◆ **About this task**
Write out the data below in full. Keep it exact.

◆ **Given material**
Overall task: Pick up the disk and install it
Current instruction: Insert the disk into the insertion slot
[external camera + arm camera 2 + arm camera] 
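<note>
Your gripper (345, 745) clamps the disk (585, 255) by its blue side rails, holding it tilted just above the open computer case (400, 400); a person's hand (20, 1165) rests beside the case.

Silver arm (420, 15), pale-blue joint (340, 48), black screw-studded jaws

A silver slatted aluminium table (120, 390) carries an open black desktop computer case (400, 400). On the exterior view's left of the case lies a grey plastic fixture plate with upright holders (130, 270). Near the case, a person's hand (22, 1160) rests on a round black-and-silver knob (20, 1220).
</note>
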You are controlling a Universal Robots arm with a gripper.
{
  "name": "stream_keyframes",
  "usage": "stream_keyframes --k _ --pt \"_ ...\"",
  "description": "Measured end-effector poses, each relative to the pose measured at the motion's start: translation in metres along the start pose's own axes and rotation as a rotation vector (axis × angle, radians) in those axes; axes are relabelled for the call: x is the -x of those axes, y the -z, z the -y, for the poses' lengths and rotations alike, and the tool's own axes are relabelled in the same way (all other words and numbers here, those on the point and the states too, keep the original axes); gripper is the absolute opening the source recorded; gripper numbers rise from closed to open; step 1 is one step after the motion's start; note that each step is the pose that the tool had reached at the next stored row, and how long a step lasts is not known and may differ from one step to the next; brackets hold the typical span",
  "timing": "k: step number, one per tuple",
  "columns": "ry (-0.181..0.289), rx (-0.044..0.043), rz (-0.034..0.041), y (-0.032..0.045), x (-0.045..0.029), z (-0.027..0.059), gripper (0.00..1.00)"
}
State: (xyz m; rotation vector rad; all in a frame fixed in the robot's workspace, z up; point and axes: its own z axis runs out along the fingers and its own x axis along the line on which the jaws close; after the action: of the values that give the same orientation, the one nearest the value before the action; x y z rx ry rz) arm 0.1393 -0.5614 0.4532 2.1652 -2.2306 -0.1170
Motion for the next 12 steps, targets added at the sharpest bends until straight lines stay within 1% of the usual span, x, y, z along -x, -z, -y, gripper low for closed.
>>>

◆ **Answer to the problem**
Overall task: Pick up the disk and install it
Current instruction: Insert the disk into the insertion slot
[external camera + arm camera 2 + arm camera] 
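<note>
Your gripper (345, 745) clamps the disk (585, 255) by its blue side rails, holding it tilted just above the open computer case (400, 400); a person's hand (20, 1165) rests beside the case.

Silver arm (420, 15), pale-blue joint (340, 48), black screw-studded jaws

A silver slatted aluminium table (120, 390) carries an open black desktop computer case (400, 400). On the exterior view's left of the case lies a grey plastic fixture plate with upright holders (130, 270). Near the case, a person's hand (22, 1160) rests on a round black-and-silver knob (20, 1220).
</note>
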You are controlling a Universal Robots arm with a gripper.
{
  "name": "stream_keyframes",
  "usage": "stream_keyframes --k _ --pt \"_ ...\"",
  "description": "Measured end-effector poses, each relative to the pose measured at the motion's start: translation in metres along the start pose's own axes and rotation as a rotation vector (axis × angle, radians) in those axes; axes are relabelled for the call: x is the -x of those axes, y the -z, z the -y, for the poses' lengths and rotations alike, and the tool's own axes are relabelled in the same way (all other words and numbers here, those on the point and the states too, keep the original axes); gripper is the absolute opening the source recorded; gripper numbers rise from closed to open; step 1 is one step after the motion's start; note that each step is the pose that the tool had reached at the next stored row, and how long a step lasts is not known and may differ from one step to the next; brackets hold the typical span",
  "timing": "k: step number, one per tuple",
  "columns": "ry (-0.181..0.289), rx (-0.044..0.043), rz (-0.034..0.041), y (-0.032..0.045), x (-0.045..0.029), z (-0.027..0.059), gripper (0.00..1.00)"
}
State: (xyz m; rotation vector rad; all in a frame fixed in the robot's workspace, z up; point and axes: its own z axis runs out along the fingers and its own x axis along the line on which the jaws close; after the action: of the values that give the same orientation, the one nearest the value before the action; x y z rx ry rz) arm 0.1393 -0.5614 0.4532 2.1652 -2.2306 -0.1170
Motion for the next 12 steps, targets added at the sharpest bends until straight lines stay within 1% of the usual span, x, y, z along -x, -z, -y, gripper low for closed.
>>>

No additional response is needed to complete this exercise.